On Wed, Dec 16, 2015 at 03:39:15PM +0200, David Baron wrote:
In the continuing struggle to undo the damage of the ridiculous partitions
made by the installer, I bought another one terra disk and now have loads of
/usr space and and real /opt partition.

Now, two left:

/var which can either go to the 8gig partition freed by moving /usr or to a
larger partition on the new disk.

/ root, which is on a old 80gig IDE which should be removed from the system
(even though the smart errors are most likely due to the partial support of
the hardware, no data read or write errors).
This can either go to the 8gig partition freed by moving /usr or to a larger
partition on the new disk, whichever one /var does not inherit.

Question: Must root be on a primary partition (the 8gig is secondary --- I had
failed to move root to a currently third disk before this so that 8gig might
be preferred.)

No.
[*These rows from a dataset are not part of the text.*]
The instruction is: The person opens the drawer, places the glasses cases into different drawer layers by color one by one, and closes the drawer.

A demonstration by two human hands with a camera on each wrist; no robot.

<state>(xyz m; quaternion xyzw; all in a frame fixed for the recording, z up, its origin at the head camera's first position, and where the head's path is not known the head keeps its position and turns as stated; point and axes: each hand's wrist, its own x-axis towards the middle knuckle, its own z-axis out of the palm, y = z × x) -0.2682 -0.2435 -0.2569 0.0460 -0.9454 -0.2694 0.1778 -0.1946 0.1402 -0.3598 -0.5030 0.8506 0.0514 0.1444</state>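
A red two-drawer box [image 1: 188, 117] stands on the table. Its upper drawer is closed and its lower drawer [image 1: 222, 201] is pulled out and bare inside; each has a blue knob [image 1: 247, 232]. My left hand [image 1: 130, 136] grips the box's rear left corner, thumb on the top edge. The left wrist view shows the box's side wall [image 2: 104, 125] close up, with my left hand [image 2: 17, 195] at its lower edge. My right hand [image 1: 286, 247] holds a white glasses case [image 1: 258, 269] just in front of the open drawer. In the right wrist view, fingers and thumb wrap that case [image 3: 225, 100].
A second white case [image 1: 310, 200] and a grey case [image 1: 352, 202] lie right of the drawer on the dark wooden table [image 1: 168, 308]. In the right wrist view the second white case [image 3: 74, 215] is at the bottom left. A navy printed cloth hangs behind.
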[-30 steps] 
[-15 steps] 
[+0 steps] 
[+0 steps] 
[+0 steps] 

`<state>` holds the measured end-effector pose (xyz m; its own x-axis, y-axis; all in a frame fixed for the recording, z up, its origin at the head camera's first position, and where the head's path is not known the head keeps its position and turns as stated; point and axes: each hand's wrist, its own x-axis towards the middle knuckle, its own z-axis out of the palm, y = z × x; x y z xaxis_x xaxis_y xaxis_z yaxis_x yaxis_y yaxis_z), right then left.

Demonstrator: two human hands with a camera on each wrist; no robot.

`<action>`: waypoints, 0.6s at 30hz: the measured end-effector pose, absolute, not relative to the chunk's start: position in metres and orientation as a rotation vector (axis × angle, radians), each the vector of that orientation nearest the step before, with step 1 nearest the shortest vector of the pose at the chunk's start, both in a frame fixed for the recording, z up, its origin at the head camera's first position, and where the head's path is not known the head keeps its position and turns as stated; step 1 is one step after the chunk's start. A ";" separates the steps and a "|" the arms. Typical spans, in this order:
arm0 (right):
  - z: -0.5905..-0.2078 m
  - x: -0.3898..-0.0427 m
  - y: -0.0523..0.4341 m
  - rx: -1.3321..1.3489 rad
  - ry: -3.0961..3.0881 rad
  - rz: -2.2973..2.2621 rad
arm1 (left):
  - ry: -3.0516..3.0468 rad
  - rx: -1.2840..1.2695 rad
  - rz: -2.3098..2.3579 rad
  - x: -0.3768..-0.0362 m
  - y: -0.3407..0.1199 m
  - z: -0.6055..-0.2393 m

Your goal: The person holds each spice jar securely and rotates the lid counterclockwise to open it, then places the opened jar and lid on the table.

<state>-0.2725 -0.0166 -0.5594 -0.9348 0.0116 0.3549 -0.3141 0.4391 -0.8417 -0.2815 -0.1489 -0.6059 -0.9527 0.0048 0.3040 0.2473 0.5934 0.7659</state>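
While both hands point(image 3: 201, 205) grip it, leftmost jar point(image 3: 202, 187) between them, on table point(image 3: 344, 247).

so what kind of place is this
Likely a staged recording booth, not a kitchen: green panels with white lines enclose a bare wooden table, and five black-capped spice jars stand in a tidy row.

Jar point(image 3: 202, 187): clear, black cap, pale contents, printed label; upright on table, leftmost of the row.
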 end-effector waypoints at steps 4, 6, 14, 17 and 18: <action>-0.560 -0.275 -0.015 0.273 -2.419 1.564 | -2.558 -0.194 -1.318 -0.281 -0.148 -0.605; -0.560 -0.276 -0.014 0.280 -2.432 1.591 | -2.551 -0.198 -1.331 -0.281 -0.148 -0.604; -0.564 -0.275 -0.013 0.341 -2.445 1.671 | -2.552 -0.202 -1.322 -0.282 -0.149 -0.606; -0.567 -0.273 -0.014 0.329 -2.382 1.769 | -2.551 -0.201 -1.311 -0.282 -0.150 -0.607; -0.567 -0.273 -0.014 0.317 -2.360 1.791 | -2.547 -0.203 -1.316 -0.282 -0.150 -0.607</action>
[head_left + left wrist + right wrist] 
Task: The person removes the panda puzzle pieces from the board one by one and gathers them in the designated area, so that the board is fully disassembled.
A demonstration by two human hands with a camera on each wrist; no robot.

The Kernel supports root on a primary or a secondary partition, or even on an GPT partition (which, AFAIK, only has primary partitions).

If you use an initrd (the standard Debian kernel does), you can put the root partition just about anywhere you like. LVM might be useful, for example, as it allows you to resize and move partitions more easily (Tip: If you do move to LVM, leave some of your volume group unallocated - it's easier to grow a partition than it is to shrink one).